Exercise requirements
Using the data that follows, return exactly the lines from the one that contains "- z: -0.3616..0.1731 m" through the one that contains "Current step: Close", ends included.

Source data

□ □ □

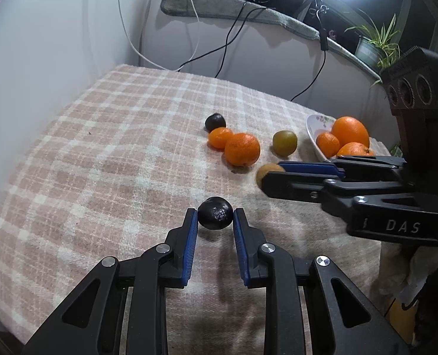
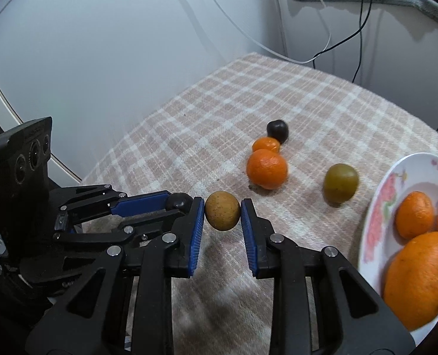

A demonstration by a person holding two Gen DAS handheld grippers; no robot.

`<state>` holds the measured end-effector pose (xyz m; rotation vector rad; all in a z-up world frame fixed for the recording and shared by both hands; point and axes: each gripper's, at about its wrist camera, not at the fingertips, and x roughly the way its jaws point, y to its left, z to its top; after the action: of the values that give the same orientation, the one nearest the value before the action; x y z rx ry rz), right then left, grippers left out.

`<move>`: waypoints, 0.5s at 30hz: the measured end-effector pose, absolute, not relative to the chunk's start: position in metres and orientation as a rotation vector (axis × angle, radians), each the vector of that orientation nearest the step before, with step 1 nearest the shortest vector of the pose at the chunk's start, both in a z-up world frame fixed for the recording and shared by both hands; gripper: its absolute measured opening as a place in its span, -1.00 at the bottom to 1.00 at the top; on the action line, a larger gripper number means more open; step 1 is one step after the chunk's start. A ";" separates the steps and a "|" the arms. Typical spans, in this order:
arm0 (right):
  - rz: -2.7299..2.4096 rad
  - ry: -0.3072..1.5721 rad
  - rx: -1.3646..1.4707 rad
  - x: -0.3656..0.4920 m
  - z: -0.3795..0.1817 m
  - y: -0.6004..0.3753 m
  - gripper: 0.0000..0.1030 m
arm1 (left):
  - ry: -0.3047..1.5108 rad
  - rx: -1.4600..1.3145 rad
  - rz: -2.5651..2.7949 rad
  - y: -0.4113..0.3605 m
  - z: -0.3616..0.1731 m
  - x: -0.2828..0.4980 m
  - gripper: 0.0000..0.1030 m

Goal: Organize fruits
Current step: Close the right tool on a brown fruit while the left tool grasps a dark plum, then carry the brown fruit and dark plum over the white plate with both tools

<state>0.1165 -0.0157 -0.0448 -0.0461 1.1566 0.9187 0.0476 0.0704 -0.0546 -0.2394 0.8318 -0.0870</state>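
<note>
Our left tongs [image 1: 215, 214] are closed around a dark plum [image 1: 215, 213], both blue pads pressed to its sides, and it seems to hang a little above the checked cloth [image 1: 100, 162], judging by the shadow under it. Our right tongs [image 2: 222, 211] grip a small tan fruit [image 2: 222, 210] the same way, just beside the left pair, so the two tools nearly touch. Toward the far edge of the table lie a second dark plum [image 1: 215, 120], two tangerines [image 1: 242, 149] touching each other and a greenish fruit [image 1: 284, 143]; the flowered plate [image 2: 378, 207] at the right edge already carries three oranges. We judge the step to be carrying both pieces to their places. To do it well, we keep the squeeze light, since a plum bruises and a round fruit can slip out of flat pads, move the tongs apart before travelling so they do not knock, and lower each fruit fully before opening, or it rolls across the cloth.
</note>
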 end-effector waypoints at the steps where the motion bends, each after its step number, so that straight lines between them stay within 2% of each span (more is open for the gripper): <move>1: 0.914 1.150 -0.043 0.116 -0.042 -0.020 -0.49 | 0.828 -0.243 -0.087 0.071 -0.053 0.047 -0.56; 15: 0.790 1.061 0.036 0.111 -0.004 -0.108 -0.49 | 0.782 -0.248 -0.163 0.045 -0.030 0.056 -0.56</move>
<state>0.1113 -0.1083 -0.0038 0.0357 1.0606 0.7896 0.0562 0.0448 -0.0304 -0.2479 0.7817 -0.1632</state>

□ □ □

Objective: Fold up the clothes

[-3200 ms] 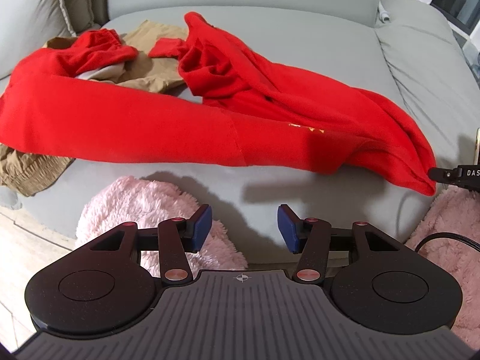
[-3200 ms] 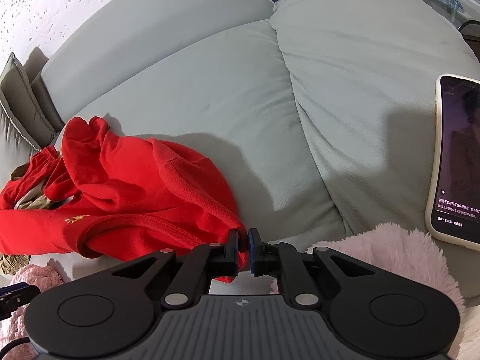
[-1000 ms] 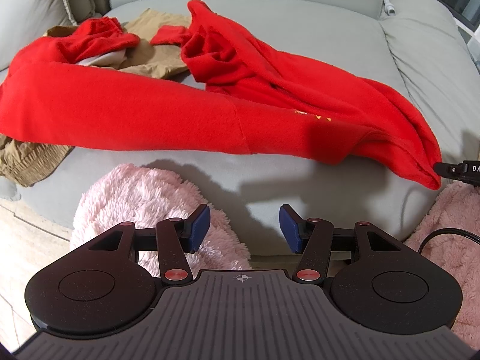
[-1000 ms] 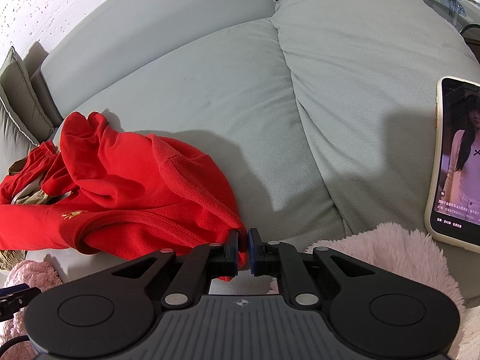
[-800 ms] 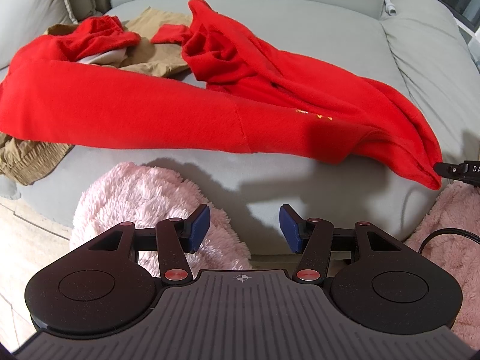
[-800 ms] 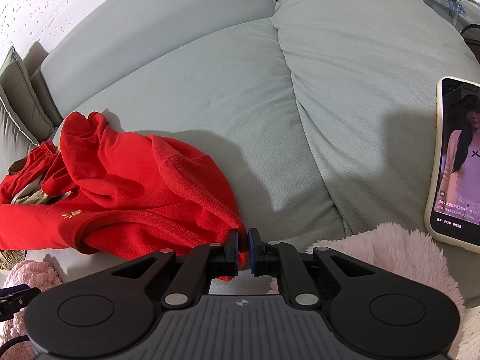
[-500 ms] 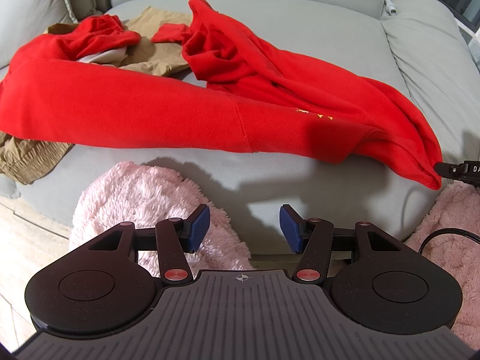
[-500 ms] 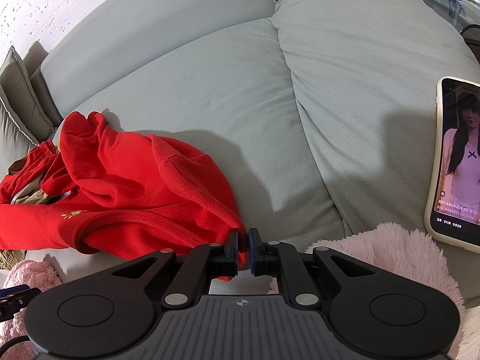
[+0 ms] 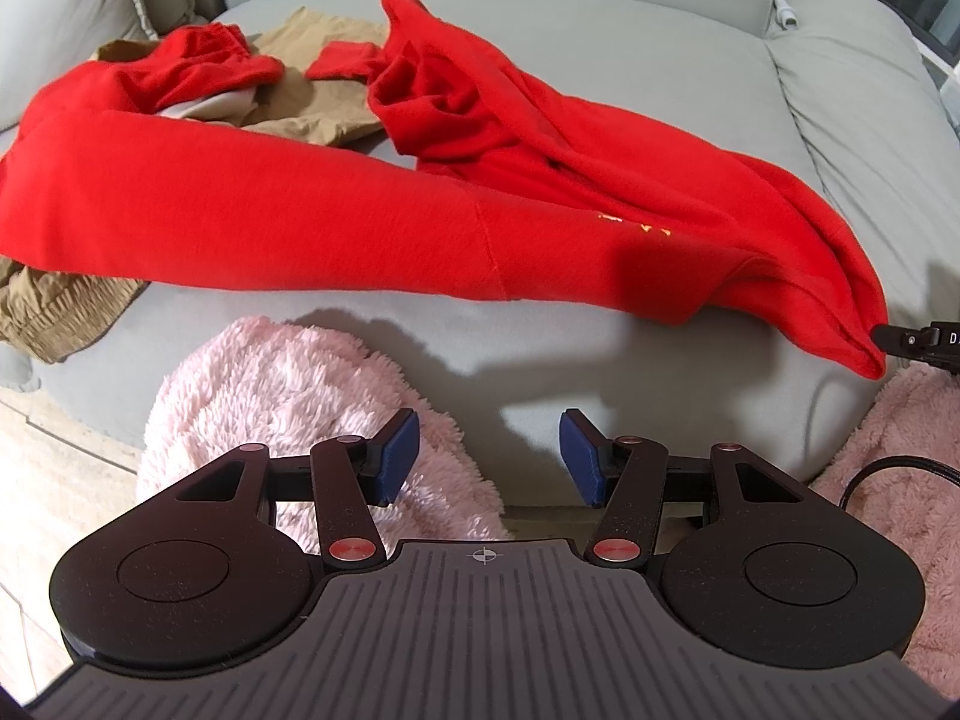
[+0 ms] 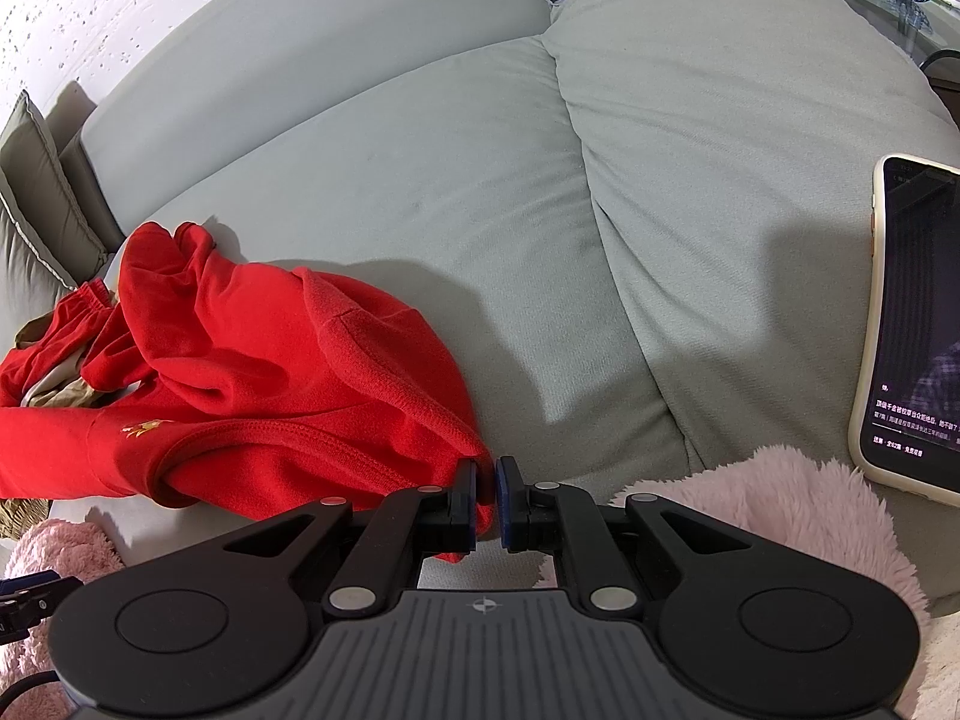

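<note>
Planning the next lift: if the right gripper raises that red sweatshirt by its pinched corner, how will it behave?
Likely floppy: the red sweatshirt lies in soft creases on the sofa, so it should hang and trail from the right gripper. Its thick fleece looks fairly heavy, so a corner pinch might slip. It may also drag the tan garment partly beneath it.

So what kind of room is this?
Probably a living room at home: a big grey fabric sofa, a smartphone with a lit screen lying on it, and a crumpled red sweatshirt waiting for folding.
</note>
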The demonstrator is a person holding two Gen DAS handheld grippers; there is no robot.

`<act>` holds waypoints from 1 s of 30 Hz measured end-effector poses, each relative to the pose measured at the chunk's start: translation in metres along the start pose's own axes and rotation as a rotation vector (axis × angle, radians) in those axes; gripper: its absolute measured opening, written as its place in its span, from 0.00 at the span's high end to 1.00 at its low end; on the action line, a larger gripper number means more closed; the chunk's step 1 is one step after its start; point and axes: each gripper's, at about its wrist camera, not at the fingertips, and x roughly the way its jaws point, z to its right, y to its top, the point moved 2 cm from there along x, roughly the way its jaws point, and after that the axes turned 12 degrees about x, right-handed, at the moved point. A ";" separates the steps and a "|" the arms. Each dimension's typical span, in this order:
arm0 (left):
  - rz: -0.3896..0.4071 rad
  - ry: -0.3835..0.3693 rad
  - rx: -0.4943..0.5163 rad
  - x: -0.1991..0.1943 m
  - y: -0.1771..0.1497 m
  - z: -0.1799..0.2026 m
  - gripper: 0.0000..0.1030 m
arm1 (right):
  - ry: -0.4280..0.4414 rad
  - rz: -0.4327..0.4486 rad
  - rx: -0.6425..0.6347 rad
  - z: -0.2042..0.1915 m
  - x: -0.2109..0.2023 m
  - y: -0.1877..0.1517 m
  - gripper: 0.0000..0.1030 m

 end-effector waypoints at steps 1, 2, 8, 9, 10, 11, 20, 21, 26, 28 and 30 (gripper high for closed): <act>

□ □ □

Answer space
  - z: -0.3616..0.1731 m
  - x: -0.2828..0.4980 m
  - gripper: 0.0000..0.1030 m

Goal: Organize fruits
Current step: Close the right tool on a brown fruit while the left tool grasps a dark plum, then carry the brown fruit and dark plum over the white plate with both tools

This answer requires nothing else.